As demand for computational power of embedded applications has increased, their architectures have become more complex. One result of this increased complexity are real-time embedded systems with set-associative multi-level caches. Multi-level caches complicate the process of program analysis techniques such as worst case execution time (WCET). To address this need we have developed a sound cache behavior analysis that handles multi-level instruction and data caches. Our technique relies on a new abstraction, live caches, which models relationships between cache levels to improve accuracy. Our analysis improves upon previous multi-level cache analysis in three ways. First, it handles write-back, a common feature of cache models, soundly. Second, it handles both instruction and data cache hierarchies, and third, it improves precision of cache analysis. For standard WCET benchmarks and a multi-level cache configuration analyzed by previous work, we observed that live caches improve WCET precision resulting in an average of 6.3% reduction in computed WCET.

Frances: a tool for understanding code generation

Compiler and programming language implementation courses are integral parts of many computer science curricula. However, the range of topics necessary to teach in such a course are difficult for students to understand and time consuming to cover. In particular, code generation is a confusing topic for students unfamiliar with low level target languages. We present Frances, a tool for helping students understand code generation and low level languages. The key idea is to graphically illustrate the relationships between high level language constructs and low level (assembly) language code. By illustrating these relationships, we take advantage of the students existing understanding of some high level language. We have used Frances in a compiler design course and received highly positive feedback. Students conveyed to us that Frances significantly helped them to understand the concepts necessary to implement code generation in a compiler project.

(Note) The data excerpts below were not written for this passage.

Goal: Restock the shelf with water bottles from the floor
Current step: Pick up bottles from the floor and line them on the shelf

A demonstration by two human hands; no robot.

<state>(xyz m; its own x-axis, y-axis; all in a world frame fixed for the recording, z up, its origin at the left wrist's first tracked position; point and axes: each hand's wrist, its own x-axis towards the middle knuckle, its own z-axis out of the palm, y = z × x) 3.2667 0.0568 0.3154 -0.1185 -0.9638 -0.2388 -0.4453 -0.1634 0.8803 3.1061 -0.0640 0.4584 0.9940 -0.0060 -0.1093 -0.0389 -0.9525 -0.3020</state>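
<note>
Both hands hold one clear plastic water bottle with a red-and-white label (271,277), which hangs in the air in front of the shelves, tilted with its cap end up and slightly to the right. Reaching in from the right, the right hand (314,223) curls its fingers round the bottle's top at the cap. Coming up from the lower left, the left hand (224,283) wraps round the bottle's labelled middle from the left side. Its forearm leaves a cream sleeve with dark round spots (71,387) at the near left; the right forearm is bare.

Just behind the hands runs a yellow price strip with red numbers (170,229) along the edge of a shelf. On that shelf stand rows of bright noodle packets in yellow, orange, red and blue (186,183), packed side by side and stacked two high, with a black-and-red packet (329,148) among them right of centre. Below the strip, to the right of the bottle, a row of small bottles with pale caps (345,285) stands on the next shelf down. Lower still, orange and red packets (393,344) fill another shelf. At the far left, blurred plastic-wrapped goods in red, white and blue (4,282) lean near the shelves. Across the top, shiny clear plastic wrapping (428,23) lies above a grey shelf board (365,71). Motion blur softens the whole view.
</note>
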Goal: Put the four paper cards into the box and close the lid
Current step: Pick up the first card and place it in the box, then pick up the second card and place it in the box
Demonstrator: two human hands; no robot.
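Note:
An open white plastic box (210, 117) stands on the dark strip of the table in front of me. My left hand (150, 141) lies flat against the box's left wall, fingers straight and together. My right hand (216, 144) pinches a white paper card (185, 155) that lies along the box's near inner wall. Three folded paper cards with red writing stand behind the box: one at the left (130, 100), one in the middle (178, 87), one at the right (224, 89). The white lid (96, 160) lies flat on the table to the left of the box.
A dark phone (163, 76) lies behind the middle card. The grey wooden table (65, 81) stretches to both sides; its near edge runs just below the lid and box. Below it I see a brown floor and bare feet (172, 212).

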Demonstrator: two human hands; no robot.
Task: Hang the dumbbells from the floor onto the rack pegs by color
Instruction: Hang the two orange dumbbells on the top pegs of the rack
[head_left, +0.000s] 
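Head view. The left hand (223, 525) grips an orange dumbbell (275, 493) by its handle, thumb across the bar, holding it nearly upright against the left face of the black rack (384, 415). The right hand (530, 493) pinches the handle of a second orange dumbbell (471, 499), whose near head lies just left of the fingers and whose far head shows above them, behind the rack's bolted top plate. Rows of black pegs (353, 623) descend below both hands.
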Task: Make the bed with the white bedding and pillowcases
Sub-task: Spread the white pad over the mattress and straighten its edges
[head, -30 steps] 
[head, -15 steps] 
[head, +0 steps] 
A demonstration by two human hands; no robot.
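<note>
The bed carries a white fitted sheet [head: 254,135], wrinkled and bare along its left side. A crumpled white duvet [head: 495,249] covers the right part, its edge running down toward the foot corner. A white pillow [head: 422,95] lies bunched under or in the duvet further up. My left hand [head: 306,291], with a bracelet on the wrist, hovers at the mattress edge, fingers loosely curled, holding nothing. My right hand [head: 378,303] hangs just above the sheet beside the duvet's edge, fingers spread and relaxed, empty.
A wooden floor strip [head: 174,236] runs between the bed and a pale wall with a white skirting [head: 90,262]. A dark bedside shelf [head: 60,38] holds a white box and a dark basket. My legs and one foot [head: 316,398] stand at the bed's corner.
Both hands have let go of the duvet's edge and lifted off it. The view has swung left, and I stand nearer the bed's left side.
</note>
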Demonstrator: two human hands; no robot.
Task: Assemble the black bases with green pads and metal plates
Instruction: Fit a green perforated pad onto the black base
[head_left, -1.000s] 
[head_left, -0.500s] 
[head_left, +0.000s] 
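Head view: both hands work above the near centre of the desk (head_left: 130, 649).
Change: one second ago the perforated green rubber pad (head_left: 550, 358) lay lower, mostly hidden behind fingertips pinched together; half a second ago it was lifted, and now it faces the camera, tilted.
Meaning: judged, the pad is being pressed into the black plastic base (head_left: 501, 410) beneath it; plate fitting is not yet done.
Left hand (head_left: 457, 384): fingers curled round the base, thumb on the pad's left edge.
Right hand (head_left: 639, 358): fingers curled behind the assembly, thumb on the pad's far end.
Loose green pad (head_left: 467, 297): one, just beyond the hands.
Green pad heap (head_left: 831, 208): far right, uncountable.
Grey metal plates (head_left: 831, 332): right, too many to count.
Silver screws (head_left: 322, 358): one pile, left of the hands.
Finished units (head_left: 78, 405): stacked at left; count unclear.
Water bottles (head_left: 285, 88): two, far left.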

Frances: A Tool for Understanding Computer Architecture and Assembly Language

Students in all areas of computing require knowledge of the computing device including software implementation at the machine level. Several courses in computer science curricula address these low-level details such as computer architecture and assembly languages. For such courses, there are advantages to studying real architectures instead of simplified examples. However, real architectures and instruction sets introduce complexity that makes them difficult to grasp in a single semester course. Visualization techniques can help ease this burden, unfortunately existing tools are often difficult to use and consequently difficult to adopt in a course where time is already limited. To solve this problem, we present Frances. Frances graphically illustrates key differences between familiar high-level languages and unfamiliar low-level languages and also illustrates how familiar high-level programs behave on real architectures. Key to this tool is that we use a simple Web interface that requires no setup, easing course adoption hurdles. We also include several features that further enhance its usefulness in a classroom setting. These features include graphical relationships between high-level code and machine code, clearly illustrated step-by-step machine state transitions, color coding to make instruction behavior clear, and illustration of pointers. We have used Frances in courses and performed experimental evaluation. Our experiences with Frances in the classroom demonstrate its usability. Most notably, in our experimental setting, students with no computer architecture course experience were able to complete lessons using Frances with no guidance.